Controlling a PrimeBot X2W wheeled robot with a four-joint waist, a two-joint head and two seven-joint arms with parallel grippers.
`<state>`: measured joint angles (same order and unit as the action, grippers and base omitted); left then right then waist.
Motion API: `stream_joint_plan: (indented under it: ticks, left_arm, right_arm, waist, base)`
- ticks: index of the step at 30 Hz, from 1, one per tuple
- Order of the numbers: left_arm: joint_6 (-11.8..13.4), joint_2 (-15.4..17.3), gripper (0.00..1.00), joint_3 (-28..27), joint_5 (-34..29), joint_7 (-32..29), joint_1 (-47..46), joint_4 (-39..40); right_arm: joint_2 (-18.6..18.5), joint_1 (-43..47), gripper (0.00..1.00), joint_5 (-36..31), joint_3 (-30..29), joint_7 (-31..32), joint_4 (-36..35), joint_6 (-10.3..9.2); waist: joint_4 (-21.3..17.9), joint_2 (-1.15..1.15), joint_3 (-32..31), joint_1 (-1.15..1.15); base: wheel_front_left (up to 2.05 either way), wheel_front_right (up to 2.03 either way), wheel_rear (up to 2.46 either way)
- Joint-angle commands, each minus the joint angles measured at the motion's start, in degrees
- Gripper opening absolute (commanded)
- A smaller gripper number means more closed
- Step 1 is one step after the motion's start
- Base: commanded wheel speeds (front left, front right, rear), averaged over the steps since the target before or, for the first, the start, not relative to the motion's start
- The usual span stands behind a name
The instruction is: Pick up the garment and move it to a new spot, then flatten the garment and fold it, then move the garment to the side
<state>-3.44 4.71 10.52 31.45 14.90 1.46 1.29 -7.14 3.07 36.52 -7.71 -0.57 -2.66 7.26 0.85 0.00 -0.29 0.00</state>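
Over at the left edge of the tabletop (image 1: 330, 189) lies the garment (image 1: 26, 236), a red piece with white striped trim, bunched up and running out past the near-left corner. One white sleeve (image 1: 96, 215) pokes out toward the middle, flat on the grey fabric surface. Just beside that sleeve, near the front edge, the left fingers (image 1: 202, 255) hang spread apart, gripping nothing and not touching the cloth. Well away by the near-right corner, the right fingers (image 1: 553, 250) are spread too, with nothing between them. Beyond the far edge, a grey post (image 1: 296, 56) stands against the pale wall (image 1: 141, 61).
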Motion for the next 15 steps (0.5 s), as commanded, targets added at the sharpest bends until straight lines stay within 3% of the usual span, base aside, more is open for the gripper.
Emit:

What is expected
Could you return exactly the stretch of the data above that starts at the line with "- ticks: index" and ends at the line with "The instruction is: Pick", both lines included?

Written answer
- ticks: index of the step at 30 Hz, from 1, one per tuple
- Order of the numbers: left_arm: joint_6 (-11.8..13.4), joint_2 (-15.4..17.3), gripper (0.00..1.00), joint_3 (-28..27), joint_5 (-34..29), joint_7 (-32..29), joint_1 (-47..46), joint_4 (-39..40); right_arm: joint_2 (-18.6..18.5), joint_1 (-43..47), gripper (0.00..1.00), joint_5 (-36..31), joint_3 (-30..29), joint_7 (-31..32), joint_4 (-36..35), joint_6 (-10.3..9.2); waist: joint_4 (-21.3..17.9), joint_2 (-1.15..1.15), joint_3 (-32..31), joint_1 (-1.15..1.15); base: wheel_front_left (up to 2.05 either way), wheel_front_right (up to 2.03 either way), wheel_rear (up to 2.46 either way)
- Joint-angle commands, each minus the joint angles measured at the motion's start, in degrees
- Gripper opening absolute (commanded)
- A smaller gripper number means more closed
- Step 1 is one step after the motion's start
- Base: commanded wheel speeds (front left, front right, rear), averaged over the steps since the target before or, for the first, the start, not relative to the motion's start
- The usual span stands behind a name
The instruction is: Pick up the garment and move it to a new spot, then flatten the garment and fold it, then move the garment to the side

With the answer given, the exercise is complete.